_INSTRUCTIONS FOR THE TASK_: Every line of the listing below is to be duplicated exactly, with the pictures left out.

_DATA_:
+-------+

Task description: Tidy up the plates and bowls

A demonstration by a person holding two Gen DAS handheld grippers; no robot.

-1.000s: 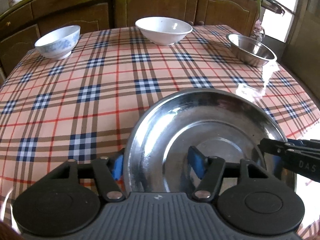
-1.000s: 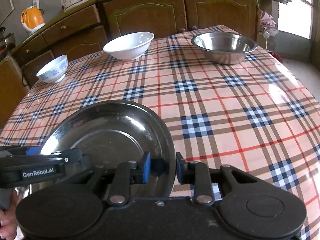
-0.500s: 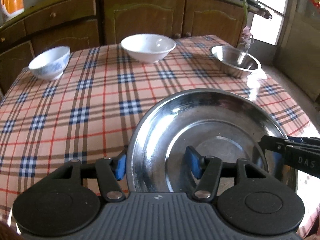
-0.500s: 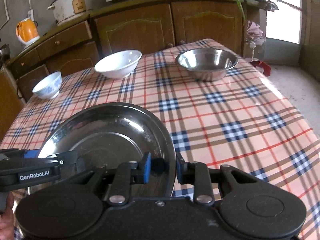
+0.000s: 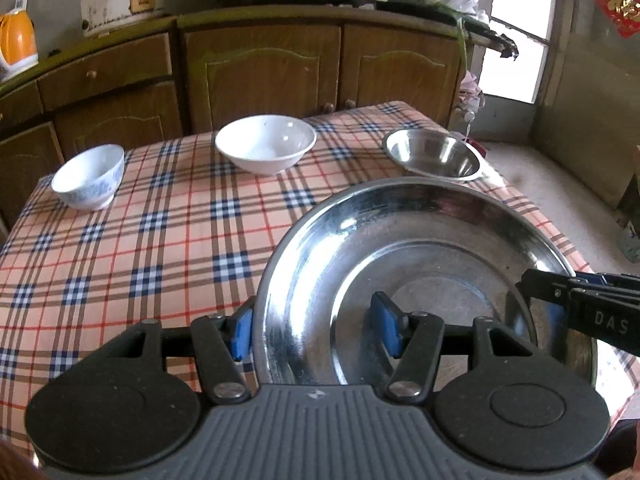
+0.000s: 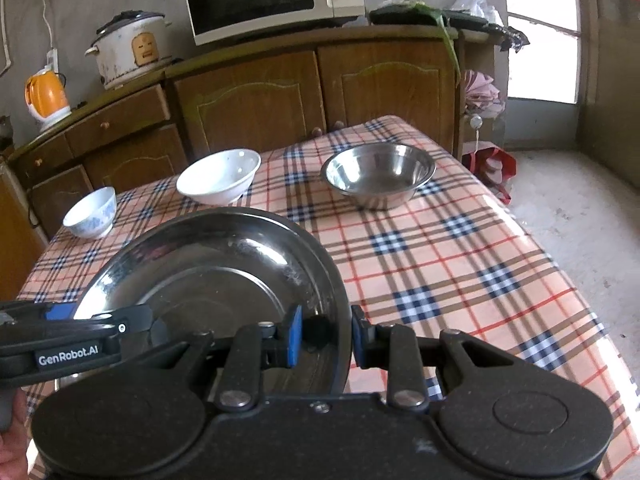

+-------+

_ANSWER SPACE_:
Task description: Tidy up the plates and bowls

A demonstration by a person holding two Gen DAS handheld grippers; no robot.

-1.000s: 
-1.000s: 
-0.500s: 
-0.500s: 
+0.000s: 
+0.000s: 

This completes the requested output.